▶ _What you will do_
Restate word for word the lines of the entries below, starting with the line that holds "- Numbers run" and ending with the line that holds "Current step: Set", and no others.
Record extracts Block Start
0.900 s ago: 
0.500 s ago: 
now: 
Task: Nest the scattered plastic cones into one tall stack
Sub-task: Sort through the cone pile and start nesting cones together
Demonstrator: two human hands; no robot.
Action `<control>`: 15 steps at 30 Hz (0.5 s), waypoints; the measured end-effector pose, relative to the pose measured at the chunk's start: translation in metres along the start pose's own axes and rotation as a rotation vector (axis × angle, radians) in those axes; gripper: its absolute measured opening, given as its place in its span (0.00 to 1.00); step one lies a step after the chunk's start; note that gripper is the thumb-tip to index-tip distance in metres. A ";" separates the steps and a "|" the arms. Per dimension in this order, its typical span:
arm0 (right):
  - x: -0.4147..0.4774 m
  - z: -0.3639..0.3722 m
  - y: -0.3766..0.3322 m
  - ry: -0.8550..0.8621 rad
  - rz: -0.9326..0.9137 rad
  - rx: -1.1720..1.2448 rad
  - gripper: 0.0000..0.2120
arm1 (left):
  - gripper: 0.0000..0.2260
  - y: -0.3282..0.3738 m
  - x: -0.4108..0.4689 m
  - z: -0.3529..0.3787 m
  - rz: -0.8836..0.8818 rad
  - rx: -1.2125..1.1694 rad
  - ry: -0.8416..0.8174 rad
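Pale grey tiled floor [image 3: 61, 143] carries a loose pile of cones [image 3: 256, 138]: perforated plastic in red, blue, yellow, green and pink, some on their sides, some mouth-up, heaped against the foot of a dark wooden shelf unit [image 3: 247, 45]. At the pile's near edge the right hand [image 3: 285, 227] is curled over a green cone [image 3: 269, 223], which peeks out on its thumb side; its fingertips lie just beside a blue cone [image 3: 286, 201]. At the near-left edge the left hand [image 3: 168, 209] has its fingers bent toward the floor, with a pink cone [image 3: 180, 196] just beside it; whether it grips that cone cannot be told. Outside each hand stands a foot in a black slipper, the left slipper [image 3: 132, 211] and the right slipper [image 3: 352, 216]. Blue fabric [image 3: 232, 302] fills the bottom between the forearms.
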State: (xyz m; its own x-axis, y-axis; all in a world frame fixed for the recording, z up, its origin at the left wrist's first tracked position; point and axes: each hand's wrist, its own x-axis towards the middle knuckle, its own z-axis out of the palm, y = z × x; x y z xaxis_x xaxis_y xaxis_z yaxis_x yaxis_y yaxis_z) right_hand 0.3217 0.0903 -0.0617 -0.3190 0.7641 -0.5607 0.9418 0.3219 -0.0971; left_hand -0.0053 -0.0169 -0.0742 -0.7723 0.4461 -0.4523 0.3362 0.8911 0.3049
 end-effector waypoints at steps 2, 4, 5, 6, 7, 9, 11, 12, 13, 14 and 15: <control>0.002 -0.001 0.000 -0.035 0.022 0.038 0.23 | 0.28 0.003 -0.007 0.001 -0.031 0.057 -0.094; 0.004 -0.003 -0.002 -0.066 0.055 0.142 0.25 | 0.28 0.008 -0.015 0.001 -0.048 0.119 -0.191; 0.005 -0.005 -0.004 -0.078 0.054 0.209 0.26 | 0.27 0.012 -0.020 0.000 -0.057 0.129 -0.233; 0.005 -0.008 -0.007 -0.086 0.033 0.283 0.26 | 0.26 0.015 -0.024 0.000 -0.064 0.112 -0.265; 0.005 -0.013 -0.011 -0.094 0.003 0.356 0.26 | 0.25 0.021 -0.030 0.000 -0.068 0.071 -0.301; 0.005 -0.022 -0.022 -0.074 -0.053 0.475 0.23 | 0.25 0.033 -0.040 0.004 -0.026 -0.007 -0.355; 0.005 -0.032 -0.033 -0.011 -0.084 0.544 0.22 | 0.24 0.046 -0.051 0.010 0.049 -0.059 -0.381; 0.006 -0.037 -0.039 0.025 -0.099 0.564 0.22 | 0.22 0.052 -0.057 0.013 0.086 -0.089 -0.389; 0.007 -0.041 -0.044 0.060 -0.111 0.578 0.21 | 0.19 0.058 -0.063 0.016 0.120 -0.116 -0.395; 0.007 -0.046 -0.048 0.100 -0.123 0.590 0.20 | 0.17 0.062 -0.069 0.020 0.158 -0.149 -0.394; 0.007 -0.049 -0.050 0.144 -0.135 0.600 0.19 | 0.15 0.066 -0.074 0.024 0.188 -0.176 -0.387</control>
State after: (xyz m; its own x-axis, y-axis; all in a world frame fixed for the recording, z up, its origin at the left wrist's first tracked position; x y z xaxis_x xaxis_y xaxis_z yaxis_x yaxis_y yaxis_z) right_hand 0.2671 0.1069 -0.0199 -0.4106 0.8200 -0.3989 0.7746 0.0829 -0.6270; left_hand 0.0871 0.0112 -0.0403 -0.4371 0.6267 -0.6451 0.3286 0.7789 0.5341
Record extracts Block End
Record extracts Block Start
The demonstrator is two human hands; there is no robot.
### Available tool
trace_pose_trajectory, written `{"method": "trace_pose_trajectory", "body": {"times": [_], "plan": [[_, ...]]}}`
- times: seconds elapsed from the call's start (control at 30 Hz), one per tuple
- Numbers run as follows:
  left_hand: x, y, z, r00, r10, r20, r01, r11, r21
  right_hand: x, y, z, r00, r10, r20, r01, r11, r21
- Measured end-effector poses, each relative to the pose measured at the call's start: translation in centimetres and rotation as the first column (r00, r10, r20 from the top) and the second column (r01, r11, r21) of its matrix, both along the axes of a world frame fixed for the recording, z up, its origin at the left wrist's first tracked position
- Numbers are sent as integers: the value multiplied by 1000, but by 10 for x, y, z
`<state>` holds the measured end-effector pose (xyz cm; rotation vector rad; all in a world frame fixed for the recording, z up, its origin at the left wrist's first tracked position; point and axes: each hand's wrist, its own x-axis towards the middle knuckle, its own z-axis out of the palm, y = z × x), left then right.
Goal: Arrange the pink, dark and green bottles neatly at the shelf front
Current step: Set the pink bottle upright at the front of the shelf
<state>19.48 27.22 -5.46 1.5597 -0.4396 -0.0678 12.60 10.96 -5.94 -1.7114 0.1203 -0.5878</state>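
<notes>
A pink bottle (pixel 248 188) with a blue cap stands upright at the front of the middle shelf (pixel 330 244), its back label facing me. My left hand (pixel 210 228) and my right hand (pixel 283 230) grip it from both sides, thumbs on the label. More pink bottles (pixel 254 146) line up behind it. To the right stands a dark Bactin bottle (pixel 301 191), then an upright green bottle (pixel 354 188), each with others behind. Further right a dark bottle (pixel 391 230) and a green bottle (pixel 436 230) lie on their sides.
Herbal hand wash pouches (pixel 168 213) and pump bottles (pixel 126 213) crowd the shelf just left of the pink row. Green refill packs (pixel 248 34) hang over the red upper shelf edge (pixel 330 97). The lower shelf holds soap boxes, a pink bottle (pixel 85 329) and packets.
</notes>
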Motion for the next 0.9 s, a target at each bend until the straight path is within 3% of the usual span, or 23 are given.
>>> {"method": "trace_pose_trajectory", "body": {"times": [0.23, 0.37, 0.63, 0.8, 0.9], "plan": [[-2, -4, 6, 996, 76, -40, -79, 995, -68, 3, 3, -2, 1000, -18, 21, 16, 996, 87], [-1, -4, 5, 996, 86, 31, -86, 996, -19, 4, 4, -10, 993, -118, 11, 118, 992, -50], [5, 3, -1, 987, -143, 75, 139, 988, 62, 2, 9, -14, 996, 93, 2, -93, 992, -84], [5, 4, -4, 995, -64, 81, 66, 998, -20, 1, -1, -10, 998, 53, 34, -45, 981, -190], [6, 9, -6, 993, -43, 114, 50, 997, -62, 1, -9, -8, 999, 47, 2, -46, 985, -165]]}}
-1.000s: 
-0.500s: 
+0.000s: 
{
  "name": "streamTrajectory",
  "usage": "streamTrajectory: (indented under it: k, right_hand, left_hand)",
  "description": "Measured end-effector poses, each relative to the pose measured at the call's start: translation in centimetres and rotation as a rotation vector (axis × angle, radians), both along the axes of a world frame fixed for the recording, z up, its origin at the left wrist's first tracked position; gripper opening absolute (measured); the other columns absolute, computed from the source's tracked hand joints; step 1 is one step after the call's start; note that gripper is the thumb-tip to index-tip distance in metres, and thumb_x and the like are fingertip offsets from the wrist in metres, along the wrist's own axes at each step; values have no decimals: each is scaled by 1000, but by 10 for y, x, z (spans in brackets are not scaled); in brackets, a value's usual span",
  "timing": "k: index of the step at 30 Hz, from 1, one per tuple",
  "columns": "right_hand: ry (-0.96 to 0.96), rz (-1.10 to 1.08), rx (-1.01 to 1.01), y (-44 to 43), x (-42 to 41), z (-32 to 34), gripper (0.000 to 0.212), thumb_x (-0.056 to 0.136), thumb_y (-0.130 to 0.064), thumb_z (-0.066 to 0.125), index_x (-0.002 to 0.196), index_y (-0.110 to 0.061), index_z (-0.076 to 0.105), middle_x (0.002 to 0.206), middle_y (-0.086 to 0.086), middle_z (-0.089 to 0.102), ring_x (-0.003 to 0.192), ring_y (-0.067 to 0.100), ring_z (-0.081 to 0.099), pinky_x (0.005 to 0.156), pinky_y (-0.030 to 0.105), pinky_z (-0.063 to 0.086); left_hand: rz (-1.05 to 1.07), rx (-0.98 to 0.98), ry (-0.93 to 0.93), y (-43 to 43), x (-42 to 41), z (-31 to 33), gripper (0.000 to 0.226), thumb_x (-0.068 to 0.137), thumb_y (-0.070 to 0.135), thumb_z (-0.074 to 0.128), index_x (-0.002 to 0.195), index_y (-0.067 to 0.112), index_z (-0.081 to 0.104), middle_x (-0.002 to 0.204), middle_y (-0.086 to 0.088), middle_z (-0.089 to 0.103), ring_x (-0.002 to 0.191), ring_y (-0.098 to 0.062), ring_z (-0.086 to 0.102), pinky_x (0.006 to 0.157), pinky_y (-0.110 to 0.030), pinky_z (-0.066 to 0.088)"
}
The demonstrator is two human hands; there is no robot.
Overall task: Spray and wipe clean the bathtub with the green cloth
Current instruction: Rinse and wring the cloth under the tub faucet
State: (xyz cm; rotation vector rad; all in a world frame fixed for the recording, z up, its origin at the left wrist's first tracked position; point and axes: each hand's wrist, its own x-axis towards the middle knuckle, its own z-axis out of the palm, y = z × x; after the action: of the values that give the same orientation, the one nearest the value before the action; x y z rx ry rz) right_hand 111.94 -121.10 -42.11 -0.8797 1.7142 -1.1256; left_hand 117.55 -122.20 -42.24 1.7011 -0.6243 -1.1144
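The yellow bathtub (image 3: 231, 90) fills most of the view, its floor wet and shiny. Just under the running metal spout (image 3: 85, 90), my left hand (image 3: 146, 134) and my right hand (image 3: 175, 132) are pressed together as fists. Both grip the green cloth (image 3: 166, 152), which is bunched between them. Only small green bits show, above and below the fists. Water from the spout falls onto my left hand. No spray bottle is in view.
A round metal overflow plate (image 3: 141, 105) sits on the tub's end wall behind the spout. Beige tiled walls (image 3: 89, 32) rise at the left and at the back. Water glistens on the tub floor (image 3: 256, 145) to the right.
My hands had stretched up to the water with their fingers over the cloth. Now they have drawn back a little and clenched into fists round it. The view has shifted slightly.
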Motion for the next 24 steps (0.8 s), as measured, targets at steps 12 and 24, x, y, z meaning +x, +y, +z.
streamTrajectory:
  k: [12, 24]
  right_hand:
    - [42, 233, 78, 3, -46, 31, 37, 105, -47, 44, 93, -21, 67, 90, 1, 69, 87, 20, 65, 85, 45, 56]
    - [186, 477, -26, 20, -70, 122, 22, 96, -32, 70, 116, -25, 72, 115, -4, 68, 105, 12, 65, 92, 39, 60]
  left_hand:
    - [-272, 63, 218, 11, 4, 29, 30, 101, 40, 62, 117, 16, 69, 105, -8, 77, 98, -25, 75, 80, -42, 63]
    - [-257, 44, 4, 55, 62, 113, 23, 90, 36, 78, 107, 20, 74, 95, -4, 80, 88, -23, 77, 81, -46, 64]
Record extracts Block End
▶ _Reply_
- Numbers run as follows:
  left_hand: x, y, z, r00, r10, r20, r01, r11, r21
  right_hand: x, y, z, r00, r10, r20, r01, r11, r21
- Measured end-effector poses, each relative to the pose measured at the call's start: translation in centimetres and rotation as the first column (r00, r10, r20 from the top) and the second column (r01, r11, r21) of its matrix, both along the axes of a world frame fixed for the recording, z up, its origin at the left wrist's first tracked position
- Numbers are sent as integers: the value multiplied by 1000, but by 10 for x, y, z
`<state>` holds the measured end-effector pose (xyz cm; rotation vector rad; all in a world frame fixed for the recording, z up, its origin at the left wrist's first tracked position; point and axes: each hand's wrist, its own x-axis towards the middle knuckle, its own z-axis out of the palm, y = z × x), left then right.
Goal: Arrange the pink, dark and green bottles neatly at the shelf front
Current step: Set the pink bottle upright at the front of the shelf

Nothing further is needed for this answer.